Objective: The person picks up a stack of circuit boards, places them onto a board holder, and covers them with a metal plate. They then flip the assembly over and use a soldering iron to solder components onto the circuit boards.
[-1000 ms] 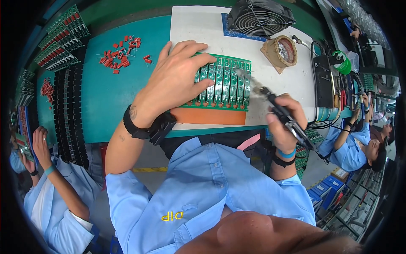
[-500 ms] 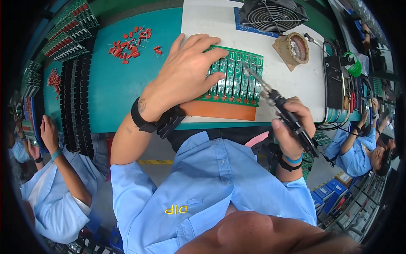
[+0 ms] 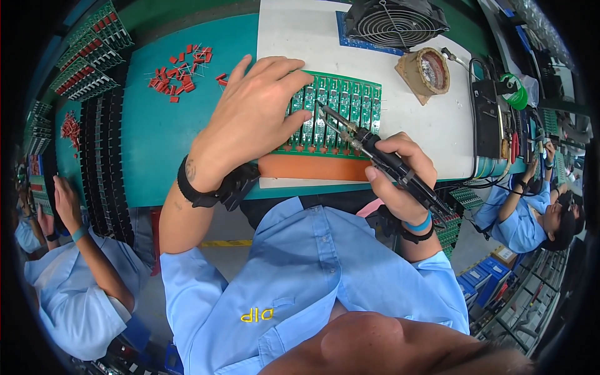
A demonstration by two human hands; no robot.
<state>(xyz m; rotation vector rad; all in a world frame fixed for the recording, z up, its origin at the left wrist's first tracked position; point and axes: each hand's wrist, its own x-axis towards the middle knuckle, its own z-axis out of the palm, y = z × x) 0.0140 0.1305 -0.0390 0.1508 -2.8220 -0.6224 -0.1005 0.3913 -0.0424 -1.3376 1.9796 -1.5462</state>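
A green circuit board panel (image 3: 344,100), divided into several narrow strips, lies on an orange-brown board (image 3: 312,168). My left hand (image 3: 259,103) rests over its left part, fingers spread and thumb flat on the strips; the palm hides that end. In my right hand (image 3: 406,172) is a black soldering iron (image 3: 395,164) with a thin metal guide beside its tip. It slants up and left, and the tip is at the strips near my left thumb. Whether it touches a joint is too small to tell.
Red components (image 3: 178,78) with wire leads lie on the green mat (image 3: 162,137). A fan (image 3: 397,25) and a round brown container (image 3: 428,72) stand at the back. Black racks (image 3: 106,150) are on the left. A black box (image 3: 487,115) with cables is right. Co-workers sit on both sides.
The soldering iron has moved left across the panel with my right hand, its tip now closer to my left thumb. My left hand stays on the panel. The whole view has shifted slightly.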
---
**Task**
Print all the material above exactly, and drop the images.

**Response area**
Objective: The person picks up a stack of circuit boards, places them onto a board holder, and covers them with a metal plate. They then flip the assembly over and use a soldering iron to solder components onto the circuit boards.
[-1000 ms] 
[-500 ms] 
[+0 ms] 
A demonstration by two human hands; no robot.
<state>(xyz m; rotation vector rad; all in a world frame fixed for the recording, z up, its origin at the left wrist's first tracked position; point and axes: each hand's wrist, its own x-axis towards the middle knuckle, its own z-axis out of the palm, y = z × x) 0.0140 0.1305 -0.0390 0.1508 -2.8220 -0.6224 -0.1005 0.3913 -0.0424 -1.3376 1.9796 -1.5462</state>
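A green circuit board panel (image 3: 344,100), divided into several narrow strips, lies on an orange-brown board (image 3: 312,168). My left hand (image 3: 259,103) rests over its left part, fingers spread and thumb flat on the strips; the palm hides that end. In my right hand (image 3: 406,172) is a black soldering iron (image 3: 395,164) with a thin metal guide beside its tip. It slants up and left, and the tip is at the strips near my left thumb. Whether it touches a joint is too small to tell.
Red components (image 3: 178,78) with wire leads lie on the green mat (image 3: 162,137). A fan (image 3: 397,25) and a round brown container (image 3: 428,72) stand at the back. Black racks (image 3: 106,150) are on the left. A black box (image 3: 487,115) with cables is right. Co-workers sit on both sides.
The soldering iron has moved left across the panel with my right hand, its tip now closer to my left thumb. My left hand stays on the panel. The whole view has shifted slightly.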

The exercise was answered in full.